A stronger contractor identity workflow starts before access is granted. The request should identify the sponsor, vendor, project, application, role, expected end date, data sensitivity, and reason for access. For standard work, teams can use approved access packages. For high-risk work, they can require extra approval, shorter duration, or just-in-time elevation.

During the engagement, the system should monitor usage and ownership. If the user is inactive, the sponsor changes, the project ends, or the account gains risky permissions, review should trigger automatically. If access remains necessary, the decision should be recorded with the business reason and next review date.

At offboarding, access should close across the identity provider, SaaS applications, cloud roles, collaboration spaces, repositories, and non-human credentials tied to the engagement. The process should not depend only on a manager remembering to file a ticket. Procurement, HR, vendor management, project management, and identity systems should feed the lifecycle.

After offboarding, security should verify exceptions. If an integration account must remain active, it needs an internal owner.

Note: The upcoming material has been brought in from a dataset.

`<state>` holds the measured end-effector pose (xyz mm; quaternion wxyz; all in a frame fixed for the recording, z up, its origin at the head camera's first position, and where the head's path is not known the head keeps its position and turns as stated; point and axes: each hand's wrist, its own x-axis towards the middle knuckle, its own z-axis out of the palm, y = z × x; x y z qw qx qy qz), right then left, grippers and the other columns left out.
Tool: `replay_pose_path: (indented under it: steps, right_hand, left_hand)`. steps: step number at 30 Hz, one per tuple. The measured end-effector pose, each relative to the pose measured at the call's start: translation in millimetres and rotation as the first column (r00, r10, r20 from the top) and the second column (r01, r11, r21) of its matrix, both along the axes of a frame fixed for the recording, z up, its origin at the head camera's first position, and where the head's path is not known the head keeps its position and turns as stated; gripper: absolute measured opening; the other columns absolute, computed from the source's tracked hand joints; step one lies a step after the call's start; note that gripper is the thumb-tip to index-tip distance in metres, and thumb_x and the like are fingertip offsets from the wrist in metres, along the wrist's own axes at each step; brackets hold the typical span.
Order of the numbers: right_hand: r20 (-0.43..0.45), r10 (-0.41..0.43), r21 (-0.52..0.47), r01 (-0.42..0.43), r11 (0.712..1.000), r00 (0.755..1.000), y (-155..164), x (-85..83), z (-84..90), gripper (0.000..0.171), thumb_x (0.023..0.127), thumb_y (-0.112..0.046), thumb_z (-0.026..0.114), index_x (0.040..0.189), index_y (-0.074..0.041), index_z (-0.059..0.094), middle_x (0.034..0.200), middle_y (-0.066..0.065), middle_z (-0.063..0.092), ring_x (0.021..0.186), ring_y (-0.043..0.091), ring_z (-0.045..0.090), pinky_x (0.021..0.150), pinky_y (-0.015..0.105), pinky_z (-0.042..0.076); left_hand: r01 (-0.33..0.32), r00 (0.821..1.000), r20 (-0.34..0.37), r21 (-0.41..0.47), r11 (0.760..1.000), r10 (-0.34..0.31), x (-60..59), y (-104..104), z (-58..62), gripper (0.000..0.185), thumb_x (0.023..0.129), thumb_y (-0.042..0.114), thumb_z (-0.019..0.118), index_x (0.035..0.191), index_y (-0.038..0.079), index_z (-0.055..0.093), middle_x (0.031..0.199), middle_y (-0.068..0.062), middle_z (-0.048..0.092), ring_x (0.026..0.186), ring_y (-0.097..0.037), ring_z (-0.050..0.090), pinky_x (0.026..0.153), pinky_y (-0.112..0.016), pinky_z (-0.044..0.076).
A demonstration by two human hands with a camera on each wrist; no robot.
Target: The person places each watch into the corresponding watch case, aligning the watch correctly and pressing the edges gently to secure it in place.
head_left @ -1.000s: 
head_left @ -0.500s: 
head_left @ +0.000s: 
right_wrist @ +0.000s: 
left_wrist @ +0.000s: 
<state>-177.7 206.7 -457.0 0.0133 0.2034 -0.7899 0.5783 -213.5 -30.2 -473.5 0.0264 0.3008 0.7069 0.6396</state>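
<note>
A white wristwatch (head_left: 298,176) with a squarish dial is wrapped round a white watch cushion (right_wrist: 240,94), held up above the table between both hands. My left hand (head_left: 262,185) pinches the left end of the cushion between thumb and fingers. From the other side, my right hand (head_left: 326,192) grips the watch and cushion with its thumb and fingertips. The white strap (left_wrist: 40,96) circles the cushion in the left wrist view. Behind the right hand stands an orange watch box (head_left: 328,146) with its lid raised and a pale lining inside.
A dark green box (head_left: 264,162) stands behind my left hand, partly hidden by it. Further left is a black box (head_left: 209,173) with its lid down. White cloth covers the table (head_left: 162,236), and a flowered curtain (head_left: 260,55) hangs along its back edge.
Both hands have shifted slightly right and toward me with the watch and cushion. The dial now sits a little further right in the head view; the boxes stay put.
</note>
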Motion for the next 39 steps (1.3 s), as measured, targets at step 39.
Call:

If a shared folder must stay open to a vendor, it needs a business reason and expiration. If a local application account cannot be governed yet, it should be tracked as remediation work.

What readers should watch next

The next phase of identity governance will be more continuous, more contextual, and more focused on every identity type. Contractor access is the near-term test because it sits at the intersection of business speed, third-party risk, compliance evidence, and operational complexity.

Watch whether organizations move from broad certification campaigns to risk-triggered reviews. Watch whether guest access and vendor accounts get expiration dates by default. Watch whether application owners are required to reconcile local users outside the identity provider. Watch whether non-human identities created during contractor projects are assigned owners and review dates.

Also watch how identity tools add AI-driven recommendations. These features may help prioritize reviews and detect unusual access, but they will not solve unclear ownership by themselves. The hard work is still connecting identity records to contracts, projects, applications, data sensitivity, and accountable business owners.

Security teams that get this right will not eliminate every third-party risk. They will reduce the number of forgotten doors, stale privileges, orphaned accounts, and permanent exceptions that attackers can use.